Monitoring showed that a pig unit in East Anglia, one of England’s principal pig producing areas, saved nearly £3,000 per year on 60 farrowing pens through accurate control of electricity use in its heated creep areas. An additional bonus was that the piglets were about 500g (l lb) heavier when weaned at four weeks.
This was achieved by putting plastic curtains around the creep areas, which were heated by 175W infra-red lamps. These were controlled by the Dicam (Digital Interactive Control and Monitoring) system which allowed the piglets to be started off at 30 deg C after birth, followed by a pre-planned temperature reduction curve on a daily basis.
Electric meters were fitted to two houses and were read via the monitoring system. By using curtains to prevent heat ‘leaking’ it was found that energy costs on this unit were reduced by about £1 per crate per week. In addition, because the rest of the farrowing house was cooler, sow feed intake was higher, which was thought to account, in part, for the increased weaning weight.

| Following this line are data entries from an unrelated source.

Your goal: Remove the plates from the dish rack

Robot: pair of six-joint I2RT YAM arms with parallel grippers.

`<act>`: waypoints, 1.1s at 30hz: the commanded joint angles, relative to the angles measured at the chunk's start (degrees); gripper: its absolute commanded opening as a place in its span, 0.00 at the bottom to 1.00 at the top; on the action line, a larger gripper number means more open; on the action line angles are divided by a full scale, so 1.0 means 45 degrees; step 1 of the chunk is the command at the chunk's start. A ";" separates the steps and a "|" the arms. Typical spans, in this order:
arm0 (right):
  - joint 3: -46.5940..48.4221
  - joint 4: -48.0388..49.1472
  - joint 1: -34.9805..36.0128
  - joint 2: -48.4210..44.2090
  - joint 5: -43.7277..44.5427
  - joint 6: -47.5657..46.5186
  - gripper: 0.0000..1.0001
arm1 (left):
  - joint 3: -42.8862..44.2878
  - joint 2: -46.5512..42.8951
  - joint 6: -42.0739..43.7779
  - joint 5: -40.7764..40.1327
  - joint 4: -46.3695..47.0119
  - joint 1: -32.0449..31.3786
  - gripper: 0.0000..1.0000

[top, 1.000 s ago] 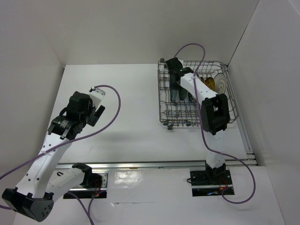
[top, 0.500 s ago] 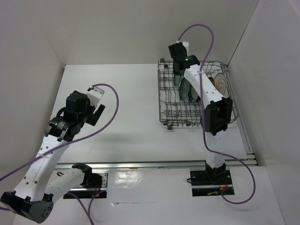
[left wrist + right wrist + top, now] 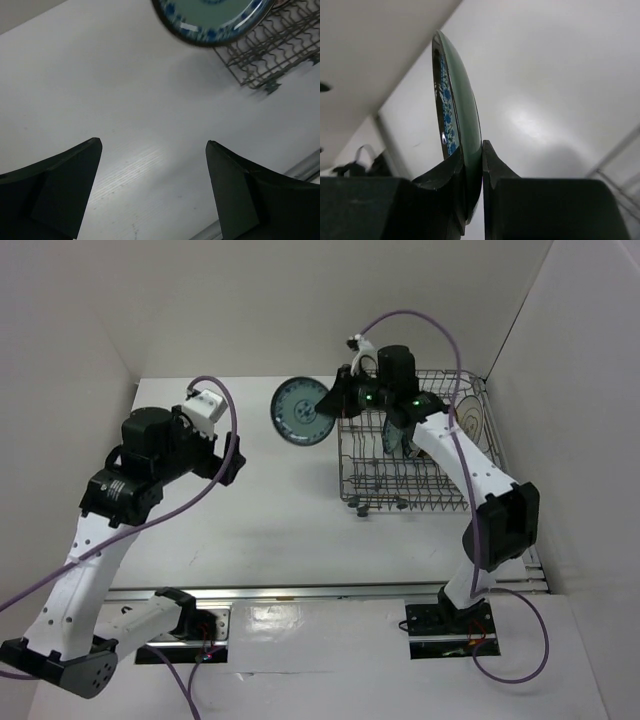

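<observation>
Table (image 3: 280, 510) nearest you: your left gripper (image 3: 153, 141) hangs above bare surface, fingers spread wide, nothing between them. Farther out, your right gripper (image 3: 481, 150) is clamped on rim of teal patterned plate (image 3: 302, 411). Plate is held upright in air, just left of dish rack (image 3: 350, 455), patterned face toward overhead camera. Rack sits at table's far right. White plate with grey lines (image 3: 468, 418) stands inside, near right wall.

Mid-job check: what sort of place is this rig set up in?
Probably a lab test booth rather than a kitchen: bare white walls box in a plain white table, and the wire dish rack is the only kitchen item.
</observation>
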 commanded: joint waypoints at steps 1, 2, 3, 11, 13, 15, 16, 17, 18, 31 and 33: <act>-0.1661 0.5017 0.0205 0.0641 -0.6456 0.2477 0.00 | -0.0078 0.0760 -0.1575 0.1626 0.0926 0.0002 1.00; -0.1799 0.5410 0.0206 0.0642 -0.6810 0.2693 0.00 | -0.0079 0.1284 -0.1577 0.1448 0.1061 0.0002 1.00; -0.1800 0.5626 0.0361 0.0797 -0.7181 0.2695 0.00 | -0.0079 0.1599 -0.1577 0.1273 0.1063 0.0002 1.00; -0.2385 0.5822 0.0831 0.1033 -0.8199 0.2324 0.00 | 0.0253 0.3672 -0.1577 0.1014 0.0905 0.0002 0.98; -0.2542 0.5708 0.0947 0.1149 -0.8434 0.2208 0.00 | 0.0077 0.3672 -0.1693 0.1172 0.1160 0.0002 0.98; -0.2542 0.5571 0.0948 0.1266 -0.8843 0.2091 0.00 | 0.0077 0.3829 -0.1694 0.1173 0.1160 0.0002 0.90; -0.2542 0.5454 0.1084 0.1267 -0.9154 0.2090 0.00 | 0.0077 0.4003 -0.1694 0.1173 0.1160 0.0002 0.83; -0.2426 0.5298 0.1085 0.1383 -0.9157 0.1935 0.00 | 0.0077 0.4004 -0.1694 0.1173 0.1160 0.0118 0.76; -0.2425 0.5296 0.1201 0.1384 -0.9157 0.1779 0.00 | 0.0077 0.4004 -0.1539 0.1560 0.1044 0.0119 0.61; -0.0007 0.0846 0.1146 0.3512 -0.6815 -0.0331 0.42 | -0.0566 0.4882 -0.2356 0.3534 0.0864 0.1816 0.00; 0.0346 0.0183 0.0698 0.3766 -0.6171 -0.0332 0.57 | -0.0742 0.5289 -0.2727 0.3789 0.1120 0.2497 0.00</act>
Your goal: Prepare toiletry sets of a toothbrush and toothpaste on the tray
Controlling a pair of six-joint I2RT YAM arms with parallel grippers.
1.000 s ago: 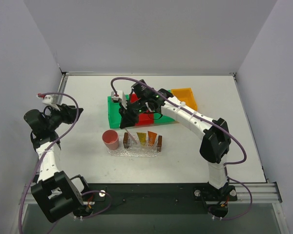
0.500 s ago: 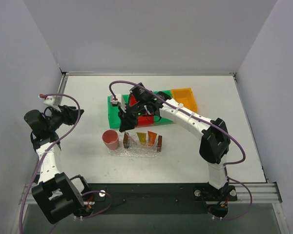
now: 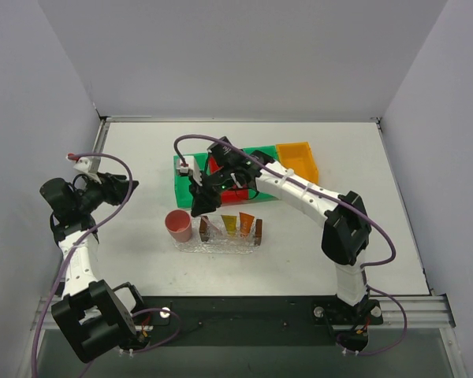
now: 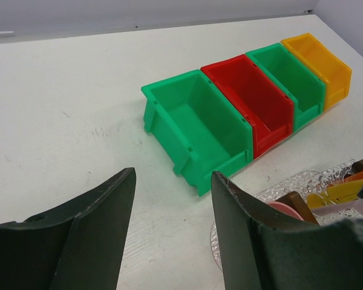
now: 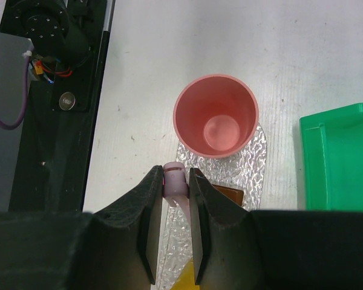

With increasing emphasis on green issues, a bonus was that the saving in carbon emissions was put at over 60 tonnes per year.
Farmex director Nick Bird estimated that, nationally, there was potential for the UK industry to save 27 GigaWatt Hours of electricity, worth £2.4 million annually in creep heating alone.
While these figures are impressive, the major benefits of monitoring come through ensuring that the environment in a building is at the optimum day-in, day-out. This is not simply temperature control, but air-changes as well as the provision of feed and water. This helps ensure that pigs can perform nearer to their genetic potential. In particular, it has to be remembered that small improvements in feed conversion and growth rates in finishing pigs have a big influence on economics!